§ **Action item**
What is needed is a word-for-word copy of the lines below from the one with "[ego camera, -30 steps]" through the one with "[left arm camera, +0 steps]", both included, with every picture left out.

§ **Dataset content**
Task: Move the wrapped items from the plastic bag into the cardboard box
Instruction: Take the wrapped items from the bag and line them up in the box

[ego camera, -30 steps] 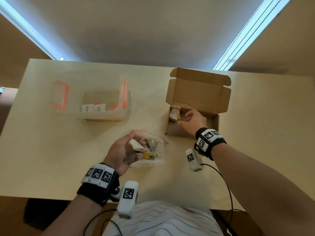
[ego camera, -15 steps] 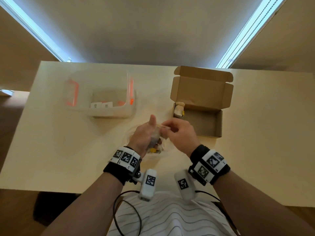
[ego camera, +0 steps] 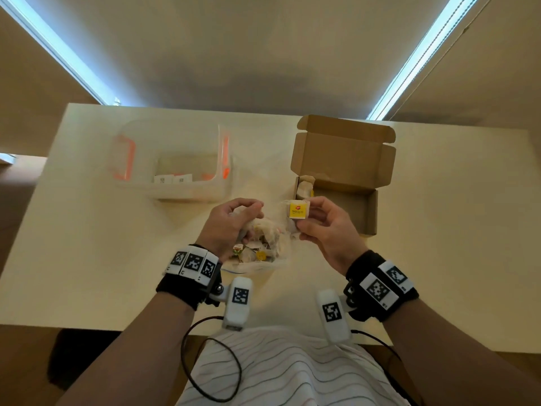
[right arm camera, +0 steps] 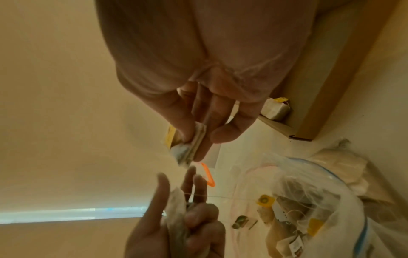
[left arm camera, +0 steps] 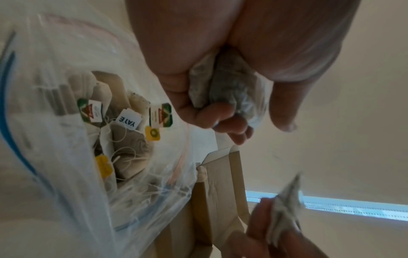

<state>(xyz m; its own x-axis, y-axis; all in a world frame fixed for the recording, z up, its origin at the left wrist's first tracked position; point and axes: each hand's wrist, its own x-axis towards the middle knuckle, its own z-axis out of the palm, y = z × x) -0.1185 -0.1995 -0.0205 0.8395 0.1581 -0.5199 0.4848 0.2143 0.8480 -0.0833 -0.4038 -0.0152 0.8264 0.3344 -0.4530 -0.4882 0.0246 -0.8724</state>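
1. head: right hand [ego camera: 325,230] has left the bag mouth, fingers pinching a yellow-tagged tea bag [ego camera: 298,212] just short of the cardboard box [ego camera: 370,212]; one bag already inside.
2. left wrist: left hand [left arm camera: 220,83] fingers curled round another tea bag [left arm camera: 229,90]; plastic bag [left arm camera: 73,157] beside them, far from emptied.
3. right wrist: pinch confirmed; box beyond fingertips, transfer pending.

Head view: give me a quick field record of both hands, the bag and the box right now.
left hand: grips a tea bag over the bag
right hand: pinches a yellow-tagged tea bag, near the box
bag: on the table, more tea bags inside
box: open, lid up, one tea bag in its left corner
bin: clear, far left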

§ **Answer**
[ego camera, -30 steps] 
[ego camera, -15 steps] 
[ego camera, +0 steps] 
[right arm camera, +0 steps] 
[left arm camera, +0 steps] 

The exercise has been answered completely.